▶ [TASK TO CARRY OUT]
Tally how many lines in this material contain the word "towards", and reply only with the count.
[[ RECORDS TO USE open ]]
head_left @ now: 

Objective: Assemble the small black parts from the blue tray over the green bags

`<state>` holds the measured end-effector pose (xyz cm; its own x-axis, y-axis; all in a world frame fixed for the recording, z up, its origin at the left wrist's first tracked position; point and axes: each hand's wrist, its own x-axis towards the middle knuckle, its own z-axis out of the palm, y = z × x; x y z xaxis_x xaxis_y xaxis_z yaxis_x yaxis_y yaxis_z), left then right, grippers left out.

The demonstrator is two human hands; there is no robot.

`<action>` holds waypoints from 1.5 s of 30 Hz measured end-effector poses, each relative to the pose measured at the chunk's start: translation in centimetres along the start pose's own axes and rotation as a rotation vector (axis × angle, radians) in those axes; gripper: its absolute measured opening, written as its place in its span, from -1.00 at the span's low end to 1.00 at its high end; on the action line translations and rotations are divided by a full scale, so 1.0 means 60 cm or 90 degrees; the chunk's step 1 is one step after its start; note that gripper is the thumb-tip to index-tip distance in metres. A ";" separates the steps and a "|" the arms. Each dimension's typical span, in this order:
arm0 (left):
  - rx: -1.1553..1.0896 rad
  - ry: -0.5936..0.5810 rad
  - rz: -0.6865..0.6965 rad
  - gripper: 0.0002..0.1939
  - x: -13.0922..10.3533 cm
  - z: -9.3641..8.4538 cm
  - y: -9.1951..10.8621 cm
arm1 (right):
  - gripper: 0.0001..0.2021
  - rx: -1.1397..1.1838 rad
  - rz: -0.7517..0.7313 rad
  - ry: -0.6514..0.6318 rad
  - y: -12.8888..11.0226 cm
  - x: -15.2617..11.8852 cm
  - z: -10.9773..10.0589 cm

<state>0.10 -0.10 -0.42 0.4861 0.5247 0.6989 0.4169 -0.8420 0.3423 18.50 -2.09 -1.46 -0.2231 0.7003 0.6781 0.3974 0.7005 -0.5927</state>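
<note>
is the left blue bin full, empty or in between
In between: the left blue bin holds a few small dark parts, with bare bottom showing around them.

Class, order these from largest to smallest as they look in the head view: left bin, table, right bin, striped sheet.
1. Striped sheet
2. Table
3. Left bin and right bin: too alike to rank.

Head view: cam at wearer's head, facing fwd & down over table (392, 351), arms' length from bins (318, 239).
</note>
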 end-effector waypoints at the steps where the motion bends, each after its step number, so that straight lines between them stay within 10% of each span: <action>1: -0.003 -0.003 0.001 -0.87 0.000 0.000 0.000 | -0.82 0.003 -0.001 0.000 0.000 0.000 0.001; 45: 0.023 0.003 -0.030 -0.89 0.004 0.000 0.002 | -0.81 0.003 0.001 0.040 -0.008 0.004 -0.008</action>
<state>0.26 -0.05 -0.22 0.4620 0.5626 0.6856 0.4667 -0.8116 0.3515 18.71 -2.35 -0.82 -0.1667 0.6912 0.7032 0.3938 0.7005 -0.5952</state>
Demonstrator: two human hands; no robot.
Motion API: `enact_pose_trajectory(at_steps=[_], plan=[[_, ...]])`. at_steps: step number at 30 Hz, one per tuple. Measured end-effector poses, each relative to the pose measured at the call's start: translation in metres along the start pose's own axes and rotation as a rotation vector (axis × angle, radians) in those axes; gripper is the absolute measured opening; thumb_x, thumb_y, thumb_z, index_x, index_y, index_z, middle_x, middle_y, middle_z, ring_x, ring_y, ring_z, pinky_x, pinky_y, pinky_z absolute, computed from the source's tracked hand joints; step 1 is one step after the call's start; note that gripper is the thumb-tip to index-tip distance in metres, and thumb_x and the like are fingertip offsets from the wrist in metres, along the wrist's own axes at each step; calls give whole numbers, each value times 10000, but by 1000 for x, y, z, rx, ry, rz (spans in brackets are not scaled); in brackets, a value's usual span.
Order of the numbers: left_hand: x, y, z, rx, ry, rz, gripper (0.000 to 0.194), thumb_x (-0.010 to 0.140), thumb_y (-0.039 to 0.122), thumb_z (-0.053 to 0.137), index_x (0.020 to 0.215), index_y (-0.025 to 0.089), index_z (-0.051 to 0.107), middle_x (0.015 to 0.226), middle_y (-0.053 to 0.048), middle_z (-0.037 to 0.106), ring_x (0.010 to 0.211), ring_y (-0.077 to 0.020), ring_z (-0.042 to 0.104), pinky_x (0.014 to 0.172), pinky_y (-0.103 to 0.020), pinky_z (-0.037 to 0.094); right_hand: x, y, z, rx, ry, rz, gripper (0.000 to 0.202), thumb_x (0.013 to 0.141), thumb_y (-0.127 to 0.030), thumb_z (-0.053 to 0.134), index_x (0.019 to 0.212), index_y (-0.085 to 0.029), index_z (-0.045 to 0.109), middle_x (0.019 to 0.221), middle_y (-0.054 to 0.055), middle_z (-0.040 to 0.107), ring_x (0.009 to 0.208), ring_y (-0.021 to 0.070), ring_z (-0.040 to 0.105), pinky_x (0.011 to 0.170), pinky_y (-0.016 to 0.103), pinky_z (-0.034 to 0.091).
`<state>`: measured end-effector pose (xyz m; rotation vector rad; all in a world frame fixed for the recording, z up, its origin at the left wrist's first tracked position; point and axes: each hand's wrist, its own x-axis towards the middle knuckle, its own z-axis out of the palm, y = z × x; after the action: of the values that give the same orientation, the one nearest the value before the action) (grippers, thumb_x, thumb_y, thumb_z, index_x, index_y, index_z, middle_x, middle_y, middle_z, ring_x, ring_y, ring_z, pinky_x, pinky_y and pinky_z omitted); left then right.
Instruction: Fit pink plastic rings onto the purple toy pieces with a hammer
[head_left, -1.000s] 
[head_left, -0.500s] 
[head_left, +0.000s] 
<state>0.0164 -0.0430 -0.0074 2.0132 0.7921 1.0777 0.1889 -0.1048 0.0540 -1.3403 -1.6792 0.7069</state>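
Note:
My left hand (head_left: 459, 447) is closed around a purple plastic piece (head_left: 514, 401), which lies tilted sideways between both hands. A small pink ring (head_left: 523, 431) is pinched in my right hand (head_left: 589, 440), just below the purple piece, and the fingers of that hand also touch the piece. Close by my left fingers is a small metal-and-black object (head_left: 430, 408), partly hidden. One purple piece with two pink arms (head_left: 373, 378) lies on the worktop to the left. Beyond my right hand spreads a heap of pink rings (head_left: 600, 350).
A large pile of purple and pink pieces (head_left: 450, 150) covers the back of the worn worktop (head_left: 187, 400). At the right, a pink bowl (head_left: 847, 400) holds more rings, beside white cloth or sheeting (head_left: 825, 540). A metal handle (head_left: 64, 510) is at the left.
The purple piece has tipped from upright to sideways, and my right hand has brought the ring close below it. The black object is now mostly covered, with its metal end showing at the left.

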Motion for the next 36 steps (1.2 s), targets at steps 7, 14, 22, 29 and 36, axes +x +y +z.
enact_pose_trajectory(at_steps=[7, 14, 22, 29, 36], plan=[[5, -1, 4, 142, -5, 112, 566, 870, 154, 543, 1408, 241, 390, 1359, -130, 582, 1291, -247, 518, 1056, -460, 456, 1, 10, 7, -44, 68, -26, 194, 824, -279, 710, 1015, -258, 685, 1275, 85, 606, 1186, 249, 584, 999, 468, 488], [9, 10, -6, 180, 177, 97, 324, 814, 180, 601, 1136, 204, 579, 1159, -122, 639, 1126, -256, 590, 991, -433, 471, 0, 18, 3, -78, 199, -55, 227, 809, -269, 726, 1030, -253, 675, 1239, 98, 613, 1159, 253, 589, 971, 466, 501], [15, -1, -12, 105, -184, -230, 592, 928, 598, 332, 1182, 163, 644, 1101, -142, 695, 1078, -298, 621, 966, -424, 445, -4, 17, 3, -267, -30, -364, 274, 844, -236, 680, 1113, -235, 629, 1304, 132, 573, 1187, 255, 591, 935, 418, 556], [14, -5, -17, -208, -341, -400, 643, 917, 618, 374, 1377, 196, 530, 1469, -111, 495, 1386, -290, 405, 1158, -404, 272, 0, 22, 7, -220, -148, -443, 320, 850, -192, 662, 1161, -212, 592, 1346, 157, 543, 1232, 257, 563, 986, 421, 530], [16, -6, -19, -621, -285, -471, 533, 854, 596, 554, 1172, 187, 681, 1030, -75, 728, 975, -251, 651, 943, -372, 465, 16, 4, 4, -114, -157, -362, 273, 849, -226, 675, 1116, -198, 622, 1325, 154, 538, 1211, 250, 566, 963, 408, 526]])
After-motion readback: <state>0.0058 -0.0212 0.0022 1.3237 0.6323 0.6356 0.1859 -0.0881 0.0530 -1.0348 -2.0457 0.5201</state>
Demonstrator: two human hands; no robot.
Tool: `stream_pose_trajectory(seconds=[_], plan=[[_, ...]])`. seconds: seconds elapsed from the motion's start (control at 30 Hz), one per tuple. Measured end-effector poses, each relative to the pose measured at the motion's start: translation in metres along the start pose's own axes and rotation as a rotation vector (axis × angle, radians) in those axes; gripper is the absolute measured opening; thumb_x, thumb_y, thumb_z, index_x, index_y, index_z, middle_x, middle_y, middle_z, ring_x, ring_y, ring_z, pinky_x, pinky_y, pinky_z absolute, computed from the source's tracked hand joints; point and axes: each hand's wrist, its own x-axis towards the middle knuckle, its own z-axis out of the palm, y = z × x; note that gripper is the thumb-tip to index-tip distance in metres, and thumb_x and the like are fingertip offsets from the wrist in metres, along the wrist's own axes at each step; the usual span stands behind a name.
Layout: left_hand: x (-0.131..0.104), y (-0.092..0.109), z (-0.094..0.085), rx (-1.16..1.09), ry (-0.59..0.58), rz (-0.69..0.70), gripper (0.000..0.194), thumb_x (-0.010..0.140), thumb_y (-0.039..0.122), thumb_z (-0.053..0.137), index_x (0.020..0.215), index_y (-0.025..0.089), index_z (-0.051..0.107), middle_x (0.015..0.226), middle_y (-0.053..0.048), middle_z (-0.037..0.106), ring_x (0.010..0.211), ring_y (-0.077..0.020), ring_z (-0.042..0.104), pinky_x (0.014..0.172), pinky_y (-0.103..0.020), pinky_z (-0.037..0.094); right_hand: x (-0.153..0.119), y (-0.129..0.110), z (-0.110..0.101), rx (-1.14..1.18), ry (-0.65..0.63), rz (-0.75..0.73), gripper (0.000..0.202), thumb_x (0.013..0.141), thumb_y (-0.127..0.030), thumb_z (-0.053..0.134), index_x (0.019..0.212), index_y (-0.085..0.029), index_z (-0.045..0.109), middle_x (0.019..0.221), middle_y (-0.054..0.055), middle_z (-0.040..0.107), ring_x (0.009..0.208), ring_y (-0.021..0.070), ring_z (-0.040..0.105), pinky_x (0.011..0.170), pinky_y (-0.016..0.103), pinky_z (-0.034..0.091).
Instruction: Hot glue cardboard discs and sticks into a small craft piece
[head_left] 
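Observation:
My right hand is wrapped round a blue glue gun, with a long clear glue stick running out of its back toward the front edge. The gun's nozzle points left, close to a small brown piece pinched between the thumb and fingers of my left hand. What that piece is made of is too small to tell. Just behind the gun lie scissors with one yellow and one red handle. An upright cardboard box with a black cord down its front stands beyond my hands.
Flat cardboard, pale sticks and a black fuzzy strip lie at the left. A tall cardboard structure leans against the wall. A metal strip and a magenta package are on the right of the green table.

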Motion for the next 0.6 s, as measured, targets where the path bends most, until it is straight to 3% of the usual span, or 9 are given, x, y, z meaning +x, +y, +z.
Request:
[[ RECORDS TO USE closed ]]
▶ [SOLUTION FOR THIS TASK]
3